Lundi 9 septembre 2013, lors d’une conférence de l’American Chemical Society à Indianapolis, des chercheurs américains ont affirmé que certaines molécules sécrétées par la peau et par les bactéries qui s’y trouvent réussissent à inhiber l’odorat des moustiques. Cette découverte pourrait permettre à terme la création de nouveaux types de produits antimoustique, plus performants que ceux actuellement disponibles sur le marché.
L’importance de la production de ces composés chimiques varie selon les personnes, ce qui expliquerait que certaines peaux soient plus alléchantes que d’autres pour les moustiques. Le professeur Ulrich Bernier, chercheur au Département américain de l’agriculture (USDA), explique que le parfum naturel d’un individu est composé d’une multitude d’odeurs, dont quelques-unes attirent beaucoup les moustiques. Ses travaux ont été financés par l’USDA et le Département américain de la défense.
En pulvérisant différentes substances sur la paroi d’une cage remplie de moustiques, le Pr Bernier et ses collègues se sont par exemple aperçus que l’acide lactique, principal composé organique présent dans la sueur, exerce une forte attraction sur les insectes. D’autres produits les laissaient néanmoins totalement indifférents, voire désorientés ; les moustiques ne prenaient alors pas la peine de voler jusqu’à la paroi qui en était imprégnée.
Une nouvelle alternative contre le paludisme
«Si on met la main dans une cage où ces inhibiteurs ont été pulvérisés, la plupart des moustiques ne bougeront pas, et ne remarqueront même pas la présence de la main. On appelle cela l’anosmie ou l’hyposmie: les odeurs ne sont pas ou peu perçues», explique le Pr Bernier. Un résultat étonnant quand on sait que les femelles moustiques, qui trouvent dans le sang les protéines nécessaires à la ponte de leurs œufs, sont capables de sentir leurs victimes à plus de trente mètres de distance.
Alors qu’une récente étude a montré que les moustiques se familiarisent en quelques heures à l’odeur du DEET, le répulsif le plus utilisé au monde, une telle découverte pourrait constituer une nouvelle alternative à la lutte contre les moustiques.
L’enjeu est considérable dans de nombreuses régions du globe car les insectes suceurs de sang sont responsables de la transmission de maladies parfois mortelles.
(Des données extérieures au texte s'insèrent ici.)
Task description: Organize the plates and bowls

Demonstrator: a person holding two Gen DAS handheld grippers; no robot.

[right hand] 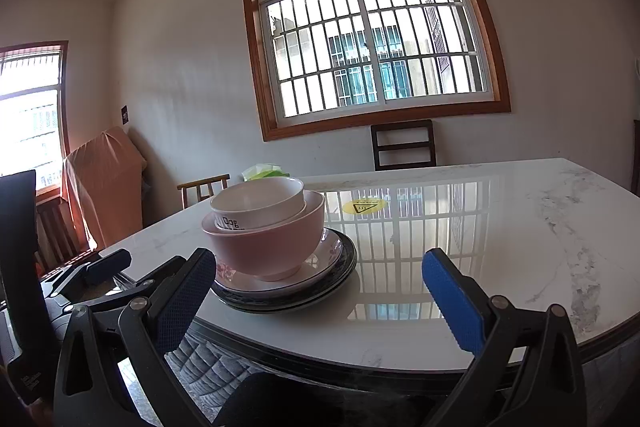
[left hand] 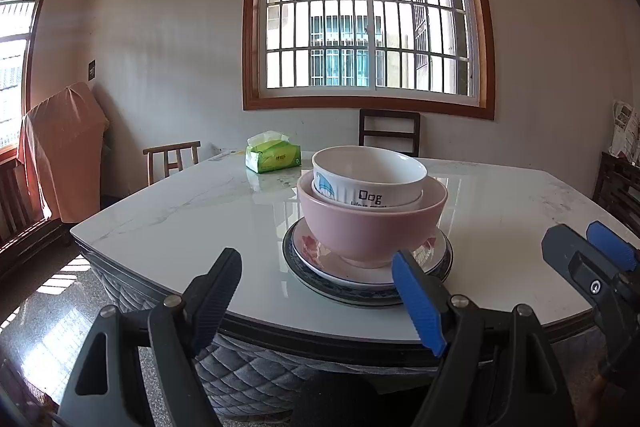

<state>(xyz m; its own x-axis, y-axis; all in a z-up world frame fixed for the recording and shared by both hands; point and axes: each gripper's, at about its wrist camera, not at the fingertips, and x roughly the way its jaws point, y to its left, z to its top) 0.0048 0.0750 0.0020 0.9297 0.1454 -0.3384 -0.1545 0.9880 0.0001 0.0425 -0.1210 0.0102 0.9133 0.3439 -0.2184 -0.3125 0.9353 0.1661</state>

L’OMS (Organisation mondiale de la santé) a enregistré en 2010 autour de 600 000 décès dus au paludisme, qui touchent notamment les enfants en Afrique centrale. Certains moustiques propagent également la dengue et le chikungunya, qui ont connu des poussées spectaculaires ces dernières décennies, et qui pourraient même s’installer durablement en Europe à la suite du réchauffement du climat et la multiplication des échanges commerciaux dans le monde.
La perspective d’un produit rendant les humains «invisibles» aux moustiques est particulièrement prometteuse. «Il est peu probable qu’un phénomène de résistance puisse se développer contre ce type de produit», remarque Paul Reiter, entomologiste à l’Institut Pasteur à Paris. Contrairement aux insecticides, un répulsif ne tue pas les moustiques ; il n’entraîne donc pas la sélection des insectes ayant développé des mutations génétiques qui les rendent plus résistants.
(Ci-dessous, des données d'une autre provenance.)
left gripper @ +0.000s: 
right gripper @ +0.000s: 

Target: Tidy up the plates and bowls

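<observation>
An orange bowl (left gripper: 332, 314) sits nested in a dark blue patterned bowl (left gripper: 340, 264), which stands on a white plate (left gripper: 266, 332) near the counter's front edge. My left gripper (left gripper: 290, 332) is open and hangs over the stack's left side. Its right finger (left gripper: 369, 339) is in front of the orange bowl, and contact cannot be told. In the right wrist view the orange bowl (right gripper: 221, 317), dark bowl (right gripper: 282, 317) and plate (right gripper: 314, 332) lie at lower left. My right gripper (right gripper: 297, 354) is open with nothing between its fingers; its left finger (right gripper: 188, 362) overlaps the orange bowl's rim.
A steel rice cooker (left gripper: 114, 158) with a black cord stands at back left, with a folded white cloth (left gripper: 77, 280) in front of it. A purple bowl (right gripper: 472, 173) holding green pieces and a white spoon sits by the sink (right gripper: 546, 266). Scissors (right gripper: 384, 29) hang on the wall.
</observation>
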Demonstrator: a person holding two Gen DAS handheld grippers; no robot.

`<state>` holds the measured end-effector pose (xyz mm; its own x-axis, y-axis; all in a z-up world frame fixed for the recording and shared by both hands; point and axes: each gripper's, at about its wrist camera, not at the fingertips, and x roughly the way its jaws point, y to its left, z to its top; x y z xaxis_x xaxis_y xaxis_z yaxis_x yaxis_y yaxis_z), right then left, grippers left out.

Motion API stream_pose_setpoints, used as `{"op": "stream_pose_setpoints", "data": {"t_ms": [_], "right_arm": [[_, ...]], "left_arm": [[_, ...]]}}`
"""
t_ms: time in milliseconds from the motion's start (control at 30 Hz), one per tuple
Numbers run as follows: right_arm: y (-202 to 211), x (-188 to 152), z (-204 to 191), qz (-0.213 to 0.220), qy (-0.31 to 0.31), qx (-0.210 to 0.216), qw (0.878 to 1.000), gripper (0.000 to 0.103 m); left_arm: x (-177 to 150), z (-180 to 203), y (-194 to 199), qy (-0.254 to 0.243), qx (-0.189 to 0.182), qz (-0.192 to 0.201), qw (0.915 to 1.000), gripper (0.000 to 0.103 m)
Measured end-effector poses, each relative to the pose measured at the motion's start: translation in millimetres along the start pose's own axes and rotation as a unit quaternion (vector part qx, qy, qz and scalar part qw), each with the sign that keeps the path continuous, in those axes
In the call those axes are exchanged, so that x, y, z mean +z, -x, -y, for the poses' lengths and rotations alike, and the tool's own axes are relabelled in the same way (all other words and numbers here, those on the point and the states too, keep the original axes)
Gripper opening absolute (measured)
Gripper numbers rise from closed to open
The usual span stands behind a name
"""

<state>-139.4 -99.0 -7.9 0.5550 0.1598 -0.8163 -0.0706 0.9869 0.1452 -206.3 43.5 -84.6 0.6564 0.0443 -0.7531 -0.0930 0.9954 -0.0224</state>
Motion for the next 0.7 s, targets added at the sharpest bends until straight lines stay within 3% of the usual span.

Néanmoins, Paul Reiter rappelle aussi «qu’il y a plus de 3 500 espèces de moustiques, et toutes ont des habitudes différentes: les unes piquent le jour, d’autres à la tombée de la nuit… Il n’y a donc pas de solution unique contre les moustiques». L’idéal pour lutter contre les maladies qu’ils transmettent reste donc de combiner les attaques chimiques avec des solutions plus traditionnelles: répulsifs et vêtements longs le jour, moustiquaires la nuit.
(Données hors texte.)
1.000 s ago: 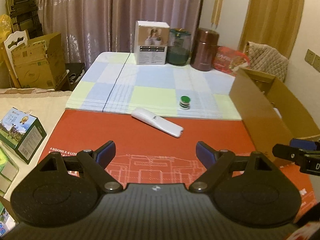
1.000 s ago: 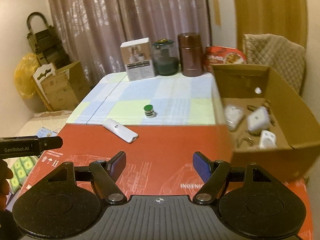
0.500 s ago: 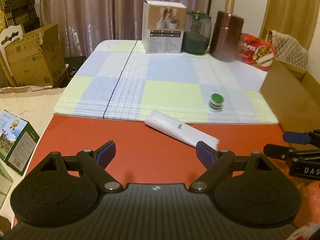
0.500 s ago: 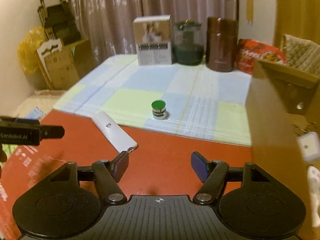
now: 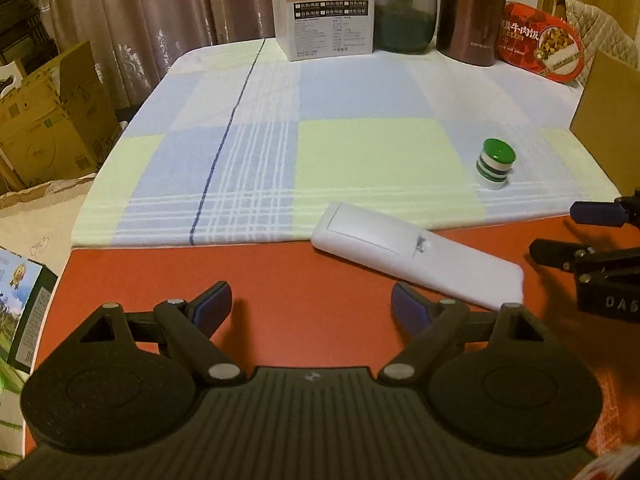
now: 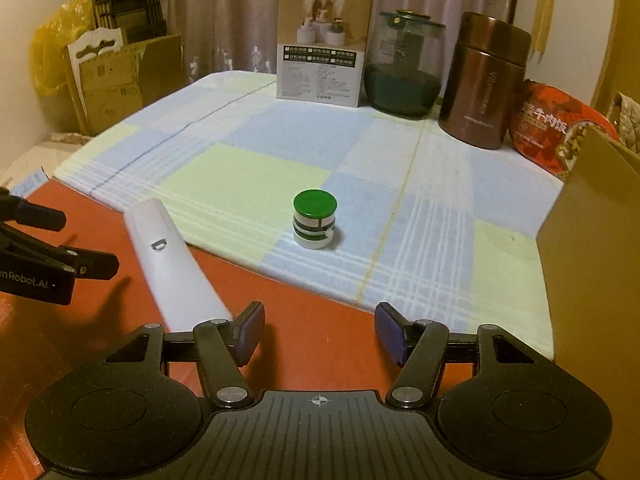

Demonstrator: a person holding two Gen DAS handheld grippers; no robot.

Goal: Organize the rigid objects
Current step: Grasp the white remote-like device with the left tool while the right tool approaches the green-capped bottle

Le chercheur américain du Département de l’agriculture précise en outre que les composés chimiques qui inhibent les sens des moustiques, parmi lesquels le méthyl-1 pipérazine, déjà utilisé dans l’industrie pharmaceutique, pourraient être intégrés à divers produits, lotions, cosmétiques, vêtements. Mais l’arrivée sur le marché de ces nouveaux répulsifs pourrait encore prendre quelques années.